Darah bening diusapnya dengan kerah baju, nafas dan keringat bersatu melawan pacuan degup jantung yang luka. Tapi sebagai laki-laki, masih tersembul juga kata dalam hati: “Ambooi…” Libido pun membawa khayal menuju taman bidadari dimana dialah sang kupu-kupu yang sedang mengangkasa, hinggap di setiap bunga mekar. Lalu seorang bidadari entah dari mana datangnya, tiba-tiba menyembul dari rerimbun bunga-bunga dan menangkapnya. Dia pasrah dalam belaian jari-jari tangan lembut itu. Dia pun pasrah dikecupi. Dan bibir mungilnya merasakan kenikmatan dari kasih sayang luar biasa. Bahkan ketika hendak dilepaskan, nafsu piciknya mengajak untuk berpura-pura terkulai di telapak tangan. Tiba-tiba ada ide untuk terbang lantas hinggap di setiap geraian rambut: menciumi helai demi helai dari pangkal sampai ujung. Maka sebagai kupu-kupu, dialah kupu-kupu paling bahagia dalam taman sorga yang tercipta dari khayalan.
*
Senyumnya masih mengembang, ketika klakson mobil dan umpatan sang sopir menghentaknya.
“Mau mati apa!?”
Mobil terus melaju dengan kepalan tangan dan longokan penuh kebencian sang sopir yang mengarah ke dia. Dalam waktu yang hampir bersamaan dari belakang sebuah motor melaju kencang, membalapnya lantas menyahut tangan sang sopir. Dari jauhan sepertinya ada sesuatu terjatuh ke jalan raya.

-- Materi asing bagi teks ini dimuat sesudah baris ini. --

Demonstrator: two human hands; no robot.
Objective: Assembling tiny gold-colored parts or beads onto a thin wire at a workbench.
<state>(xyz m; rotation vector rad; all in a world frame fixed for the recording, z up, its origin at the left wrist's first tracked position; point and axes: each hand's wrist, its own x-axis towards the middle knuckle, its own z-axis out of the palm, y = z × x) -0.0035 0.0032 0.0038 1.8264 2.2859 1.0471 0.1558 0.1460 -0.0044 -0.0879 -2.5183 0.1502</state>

“Jambret!!!” teriak sang sopir.
Seorang tukang becak yang sedang mangkal di bawah pohon besar, segera bertindak menyelamatkan sesuatu yang terjatuh itu lalu mengayuh becaknya ke arah berlawanan. Dan sang sopir bertambah kesal,
“Bajingan!!” teriaknya semakin keras.
*
Hiruk-pikuk jalanan menghantarkannya ke sebuah peron stasiun kota. Lalu-lalang orang asing disikapi sebagai satu kemestian, sebagaimana sikap orang-orang yang berlalu-lalang itu terhadapnya: ‘Hidup di bumi yang sama dan tidak harus saling mengenal’. Ada sebagian yang menyapa, tapi dia terlalu asyik untuk bercengkrama dengan keengganannya.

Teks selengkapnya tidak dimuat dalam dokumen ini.